On 06/04/2013 05:03 AM, Bei Guan wrote:
2013/5/29 Daniel De Graaf <dgdegra@xxxxxxxxxxxxx>

On 05/29/2013 07:23 AM, Bei Guan wrote:

Thank you for all your reply. I'll try vTPM on Xen-4.3-unstable.

However, I don't have a physical TPM on my PC. Can I use the TPM emulator
in Xen-4.3-unstable now?

Thank you very much,
Bei Guan


The current TPM Manager requires a physical TPM to be present. While
you could make things work without one, it would require patching
either the vTPM or vTPM Manager domains with an alternate sealing
mechanism for the long-term keys and source of random numbers.


Hi Daniel,

I'm trying vTPM on Xen-4.3-unstable with a TPM emulator. However, I run
into problems.
Everything in stubdom seems to be compiled successfully except for the TPM
emulator.

I can't help if I don't know what the problems are. Some of the dependencies
in stubdom may be broken if you got things half-compiled before they broke,
so a clean tree could help. You also need cmake, but it sounds like you've
gotten past that point.

I'm not sure how to make the TPM emulator work in Xen-4.3. Can you give me
more detailed instructions? Such as which part of the code need to be
modified, if necessary. And, how much the coding work need to do to make
the TPM emulator work?

The TPM emulator (vtpm-stubdom) depends on the TPM Manager (vtpmmgr-stubdom)
to store its encryption keys securely. The TPM Manager uses a physical TPM
to secure its own storage.
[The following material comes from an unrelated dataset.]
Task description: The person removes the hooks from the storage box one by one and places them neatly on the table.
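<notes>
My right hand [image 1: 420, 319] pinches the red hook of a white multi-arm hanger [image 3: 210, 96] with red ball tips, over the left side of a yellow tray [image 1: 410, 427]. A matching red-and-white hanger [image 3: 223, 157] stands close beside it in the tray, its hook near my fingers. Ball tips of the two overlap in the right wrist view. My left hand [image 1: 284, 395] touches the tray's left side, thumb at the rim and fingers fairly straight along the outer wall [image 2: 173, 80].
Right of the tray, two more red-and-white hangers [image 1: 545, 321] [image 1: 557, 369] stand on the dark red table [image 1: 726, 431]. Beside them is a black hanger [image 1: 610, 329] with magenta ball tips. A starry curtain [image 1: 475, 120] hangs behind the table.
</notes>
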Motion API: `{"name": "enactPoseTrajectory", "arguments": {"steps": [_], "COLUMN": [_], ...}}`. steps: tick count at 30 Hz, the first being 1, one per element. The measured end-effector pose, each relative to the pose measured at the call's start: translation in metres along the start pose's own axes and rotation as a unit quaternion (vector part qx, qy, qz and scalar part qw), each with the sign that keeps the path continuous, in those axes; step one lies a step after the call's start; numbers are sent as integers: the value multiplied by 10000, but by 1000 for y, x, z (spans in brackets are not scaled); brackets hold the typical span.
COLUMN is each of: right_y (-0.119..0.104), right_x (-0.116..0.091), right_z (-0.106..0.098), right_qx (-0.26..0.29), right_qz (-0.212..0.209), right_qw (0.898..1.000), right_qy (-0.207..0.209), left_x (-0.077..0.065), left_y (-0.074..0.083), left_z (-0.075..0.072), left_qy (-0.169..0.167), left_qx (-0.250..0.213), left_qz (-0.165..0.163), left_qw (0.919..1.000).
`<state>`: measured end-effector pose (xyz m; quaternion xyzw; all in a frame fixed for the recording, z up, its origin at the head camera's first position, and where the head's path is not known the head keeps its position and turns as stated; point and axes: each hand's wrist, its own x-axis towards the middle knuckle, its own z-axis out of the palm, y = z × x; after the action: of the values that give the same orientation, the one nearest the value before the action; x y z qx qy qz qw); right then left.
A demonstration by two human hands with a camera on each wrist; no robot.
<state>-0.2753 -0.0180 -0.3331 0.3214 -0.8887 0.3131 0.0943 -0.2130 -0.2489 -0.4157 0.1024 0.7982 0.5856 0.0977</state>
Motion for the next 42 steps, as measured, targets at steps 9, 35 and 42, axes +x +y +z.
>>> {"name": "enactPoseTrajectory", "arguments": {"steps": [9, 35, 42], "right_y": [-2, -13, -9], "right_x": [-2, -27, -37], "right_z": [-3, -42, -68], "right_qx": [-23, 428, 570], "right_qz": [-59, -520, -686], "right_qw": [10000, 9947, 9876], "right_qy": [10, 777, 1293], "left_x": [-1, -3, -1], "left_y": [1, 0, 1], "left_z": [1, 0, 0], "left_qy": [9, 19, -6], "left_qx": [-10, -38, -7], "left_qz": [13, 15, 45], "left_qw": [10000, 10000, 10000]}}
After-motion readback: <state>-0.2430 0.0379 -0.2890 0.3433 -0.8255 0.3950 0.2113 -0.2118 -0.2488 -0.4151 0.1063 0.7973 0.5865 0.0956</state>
Without a physical TPM, this is not possible, so
possible workarounds include removing the requirement to have a TPM manager
from the vTPM domain (remove tpmfront references), or to modify the TPM
manager to not use the physical TPM.

In either case, you will need to find another source for random numbers,
which is one thing the physical TPM is used for. Changing the vTPM would be
simpler than changing the TPM manager; the code you need to change is ~1000
lines, but most of your changes will be removal of code.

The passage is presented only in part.